[Task prompt] Each line from the start of the entries through the line that contains "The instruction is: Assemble" should be output exactly, please.

[Extracted data entries]
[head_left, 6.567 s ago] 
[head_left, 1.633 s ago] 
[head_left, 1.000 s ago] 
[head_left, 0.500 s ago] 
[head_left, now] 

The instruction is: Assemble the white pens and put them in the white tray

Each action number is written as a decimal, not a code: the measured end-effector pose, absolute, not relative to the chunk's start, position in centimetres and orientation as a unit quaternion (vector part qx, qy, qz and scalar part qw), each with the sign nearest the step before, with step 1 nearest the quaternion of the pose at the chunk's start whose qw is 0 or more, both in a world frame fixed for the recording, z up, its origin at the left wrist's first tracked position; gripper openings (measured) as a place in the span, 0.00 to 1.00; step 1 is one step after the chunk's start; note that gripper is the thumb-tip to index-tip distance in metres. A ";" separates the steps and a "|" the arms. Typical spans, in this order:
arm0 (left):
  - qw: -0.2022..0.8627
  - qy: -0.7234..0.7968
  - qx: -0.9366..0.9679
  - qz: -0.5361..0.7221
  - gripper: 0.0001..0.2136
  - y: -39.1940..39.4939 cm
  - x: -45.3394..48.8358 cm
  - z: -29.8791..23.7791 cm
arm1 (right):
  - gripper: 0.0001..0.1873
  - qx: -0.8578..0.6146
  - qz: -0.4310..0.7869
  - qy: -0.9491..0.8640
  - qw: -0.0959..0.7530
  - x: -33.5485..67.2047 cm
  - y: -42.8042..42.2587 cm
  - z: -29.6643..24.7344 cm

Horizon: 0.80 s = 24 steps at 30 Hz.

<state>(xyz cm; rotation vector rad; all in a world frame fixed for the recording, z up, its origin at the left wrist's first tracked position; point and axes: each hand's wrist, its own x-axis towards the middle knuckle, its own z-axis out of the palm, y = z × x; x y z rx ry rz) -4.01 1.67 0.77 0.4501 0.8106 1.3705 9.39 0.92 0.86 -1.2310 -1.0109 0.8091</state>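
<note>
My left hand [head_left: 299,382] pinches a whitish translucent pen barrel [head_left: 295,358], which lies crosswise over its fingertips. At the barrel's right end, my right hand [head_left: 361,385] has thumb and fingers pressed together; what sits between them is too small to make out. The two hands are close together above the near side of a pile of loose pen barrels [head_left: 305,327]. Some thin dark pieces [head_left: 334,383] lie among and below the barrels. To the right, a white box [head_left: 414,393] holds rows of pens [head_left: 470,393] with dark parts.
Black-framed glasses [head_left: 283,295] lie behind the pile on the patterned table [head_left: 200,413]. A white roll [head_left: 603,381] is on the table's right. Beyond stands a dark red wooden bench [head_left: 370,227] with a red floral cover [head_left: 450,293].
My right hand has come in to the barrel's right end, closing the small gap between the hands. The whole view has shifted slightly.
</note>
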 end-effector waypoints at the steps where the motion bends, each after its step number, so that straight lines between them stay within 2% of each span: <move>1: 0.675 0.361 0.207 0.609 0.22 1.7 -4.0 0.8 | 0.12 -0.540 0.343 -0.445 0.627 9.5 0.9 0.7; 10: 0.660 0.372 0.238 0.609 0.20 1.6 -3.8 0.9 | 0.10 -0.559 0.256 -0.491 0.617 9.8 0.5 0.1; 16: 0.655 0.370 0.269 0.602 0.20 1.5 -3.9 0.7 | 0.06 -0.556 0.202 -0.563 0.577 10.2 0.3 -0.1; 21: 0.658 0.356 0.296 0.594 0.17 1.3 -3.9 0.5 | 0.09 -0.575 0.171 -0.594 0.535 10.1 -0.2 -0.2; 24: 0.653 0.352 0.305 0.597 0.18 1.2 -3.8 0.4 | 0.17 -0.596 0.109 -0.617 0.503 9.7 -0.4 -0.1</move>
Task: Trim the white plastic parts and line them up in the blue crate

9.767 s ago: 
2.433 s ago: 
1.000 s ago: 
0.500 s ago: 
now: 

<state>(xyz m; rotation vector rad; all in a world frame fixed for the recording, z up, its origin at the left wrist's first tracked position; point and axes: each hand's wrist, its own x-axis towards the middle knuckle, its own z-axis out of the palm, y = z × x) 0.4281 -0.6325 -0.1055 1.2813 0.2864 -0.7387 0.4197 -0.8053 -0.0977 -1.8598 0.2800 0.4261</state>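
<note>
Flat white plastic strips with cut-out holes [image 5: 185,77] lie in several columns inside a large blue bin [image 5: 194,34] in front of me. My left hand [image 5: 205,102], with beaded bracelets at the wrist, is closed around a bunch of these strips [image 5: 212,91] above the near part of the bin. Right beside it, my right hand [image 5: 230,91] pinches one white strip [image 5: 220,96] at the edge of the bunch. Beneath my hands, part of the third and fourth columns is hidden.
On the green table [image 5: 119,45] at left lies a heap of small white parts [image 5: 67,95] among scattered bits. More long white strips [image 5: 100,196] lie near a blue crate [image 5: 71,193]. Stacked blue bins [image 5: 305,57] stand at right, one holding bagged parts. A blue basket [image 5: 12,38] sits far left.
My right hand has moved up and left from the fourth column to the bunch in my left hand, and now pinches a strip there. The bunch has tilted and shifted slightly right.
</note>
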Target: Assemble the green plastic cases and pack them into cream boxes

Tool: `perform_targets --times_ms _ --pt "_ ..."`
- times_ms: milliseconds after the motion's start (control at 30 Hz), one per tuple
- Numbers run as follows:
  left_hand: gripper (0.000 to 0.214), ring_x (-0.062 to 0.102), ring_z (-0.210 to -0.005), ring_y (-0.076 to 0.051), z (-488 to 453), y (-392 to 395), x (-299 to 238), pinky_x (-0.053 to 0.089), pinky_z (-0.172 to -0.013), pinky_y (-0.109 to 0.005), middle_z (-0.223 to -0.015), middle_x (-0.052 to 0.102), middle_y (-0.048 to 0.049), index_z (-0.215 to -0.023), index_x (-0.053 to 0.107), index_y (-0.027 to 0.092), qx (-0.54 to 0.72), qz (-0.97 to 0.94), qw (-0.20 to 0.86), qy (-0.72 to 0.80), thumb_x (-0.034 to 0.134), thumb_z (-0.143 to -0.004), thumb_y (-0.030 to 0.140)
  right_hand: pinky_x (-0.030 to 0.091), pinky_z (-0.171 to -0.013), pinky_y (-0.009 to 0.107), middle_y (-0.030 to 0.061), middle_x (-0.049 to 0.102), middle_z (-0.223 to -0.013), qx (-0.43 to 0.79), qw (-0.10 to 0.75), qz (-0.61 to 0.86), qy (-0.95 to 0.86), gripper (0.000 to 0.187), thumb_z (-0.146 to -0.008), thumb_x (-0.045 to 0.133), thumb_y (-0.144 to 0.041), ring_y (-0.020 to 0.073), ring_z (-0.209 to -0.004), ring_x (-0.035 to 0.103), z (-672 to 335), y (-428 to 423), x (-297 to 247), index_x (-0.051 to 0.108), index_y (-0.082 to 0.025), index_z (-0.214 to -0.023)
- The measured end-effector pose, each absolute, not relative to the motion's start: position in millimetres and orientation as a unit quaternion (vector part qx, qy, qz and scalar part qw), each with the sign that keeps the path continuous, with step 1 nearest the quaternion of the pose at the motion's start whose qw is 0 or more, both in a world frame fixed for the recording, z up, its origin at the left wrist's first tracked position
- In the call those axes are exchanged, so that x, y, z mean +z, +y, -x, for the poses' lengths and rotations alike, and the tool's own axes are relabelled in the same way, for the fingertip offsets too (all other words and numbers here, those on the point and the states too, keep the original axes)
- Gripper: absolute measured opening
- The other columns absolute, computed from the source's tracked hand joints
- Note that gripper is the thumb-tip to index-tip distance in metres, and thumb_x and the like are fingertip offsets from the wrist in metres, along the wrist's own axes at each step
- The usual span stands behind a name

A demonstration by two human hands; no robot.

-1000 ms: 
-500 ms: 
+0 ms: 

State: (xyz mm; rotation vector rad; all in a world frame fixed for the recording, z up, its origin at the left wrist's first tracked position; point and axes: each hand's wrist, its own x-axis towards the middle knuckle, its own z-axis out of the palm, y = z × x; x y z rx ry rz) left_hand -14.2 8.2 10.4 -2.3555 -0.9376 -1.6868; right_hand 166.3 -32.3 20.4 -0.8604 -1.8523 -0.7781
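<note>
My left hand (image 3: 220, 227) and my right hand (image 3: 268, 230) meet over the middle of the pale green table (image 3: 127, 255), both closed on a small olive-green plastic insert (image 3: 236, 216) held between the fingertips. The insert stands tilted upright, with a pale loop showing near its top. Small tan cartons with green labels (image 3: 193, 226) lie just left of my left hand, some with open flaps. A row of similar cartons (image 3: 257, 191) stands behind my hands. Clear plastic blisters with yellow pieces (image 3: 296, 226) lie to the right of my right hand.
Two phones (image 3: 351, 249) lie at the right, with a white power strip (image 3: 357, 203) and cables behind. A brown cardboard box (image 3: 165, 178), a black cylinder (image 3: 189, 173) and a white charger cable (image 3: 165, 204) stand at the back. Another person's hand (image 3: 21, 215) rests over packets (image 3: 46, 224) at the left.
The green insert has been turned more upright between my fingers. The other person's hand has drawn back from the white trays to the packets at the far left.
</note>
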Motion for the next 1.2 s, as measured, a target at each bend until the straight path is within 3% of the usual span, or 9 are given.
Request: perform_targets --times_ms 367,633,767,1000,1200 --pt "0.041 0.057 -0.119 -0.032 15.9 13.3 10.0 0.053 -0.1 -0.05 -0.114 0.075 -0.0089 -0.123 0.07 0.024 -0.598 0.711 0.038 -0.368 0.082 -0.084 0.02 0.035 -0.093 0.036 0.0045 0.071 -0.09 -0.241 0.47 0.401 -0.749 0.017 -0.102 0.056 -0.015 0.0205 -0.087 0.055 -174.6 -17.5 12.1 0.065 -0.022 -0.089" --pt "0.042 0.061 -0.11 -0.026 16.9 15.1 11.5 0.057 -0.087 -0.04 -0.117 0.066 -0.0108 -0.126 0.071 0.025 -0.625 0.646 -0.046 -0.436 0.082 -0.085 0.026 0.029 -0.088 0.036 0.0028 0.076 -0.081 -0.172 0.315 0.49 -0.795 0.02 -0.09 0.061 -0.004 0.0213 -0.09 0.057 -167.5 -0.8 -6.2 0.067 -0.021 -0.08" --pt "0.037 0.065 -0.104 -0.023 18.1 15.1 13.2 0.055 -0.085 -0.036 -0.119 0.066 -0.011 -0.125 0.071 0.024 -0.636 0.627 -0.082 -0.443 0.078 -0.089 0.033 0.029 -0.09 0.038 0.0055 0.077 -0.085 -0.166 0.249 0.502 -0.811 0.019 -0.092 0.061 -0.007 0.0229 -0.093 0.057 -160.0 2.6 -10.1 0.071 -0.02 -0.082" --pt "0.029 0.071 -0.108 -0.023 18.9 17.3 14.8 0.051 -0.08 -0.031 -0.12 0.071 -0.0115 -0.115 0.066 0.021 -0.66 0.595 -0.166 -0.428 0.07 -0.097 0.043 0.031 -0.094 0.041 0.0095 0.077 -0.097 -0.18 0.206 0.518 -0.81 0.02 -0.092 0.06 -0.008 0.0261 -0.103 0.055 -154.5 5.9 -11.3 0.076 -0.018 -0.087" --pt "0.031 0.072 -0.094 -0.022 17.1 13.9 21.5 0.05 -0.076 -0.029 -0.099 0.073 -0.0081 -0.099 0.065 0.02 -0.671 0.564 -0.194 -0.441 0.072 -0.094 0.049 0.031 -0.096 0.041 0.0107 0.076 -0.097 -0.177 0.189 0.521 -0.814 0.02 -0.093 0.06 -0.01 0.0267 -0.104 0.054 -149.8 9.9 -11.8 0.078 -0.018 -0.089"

[Answer below]
[head_left, 6.567 s ago] 
[head_left, 1.633 s ago] 
[head_left, 1.000 s ago] 
[head_left, 0.500 s ago] 
[head_left, now] 

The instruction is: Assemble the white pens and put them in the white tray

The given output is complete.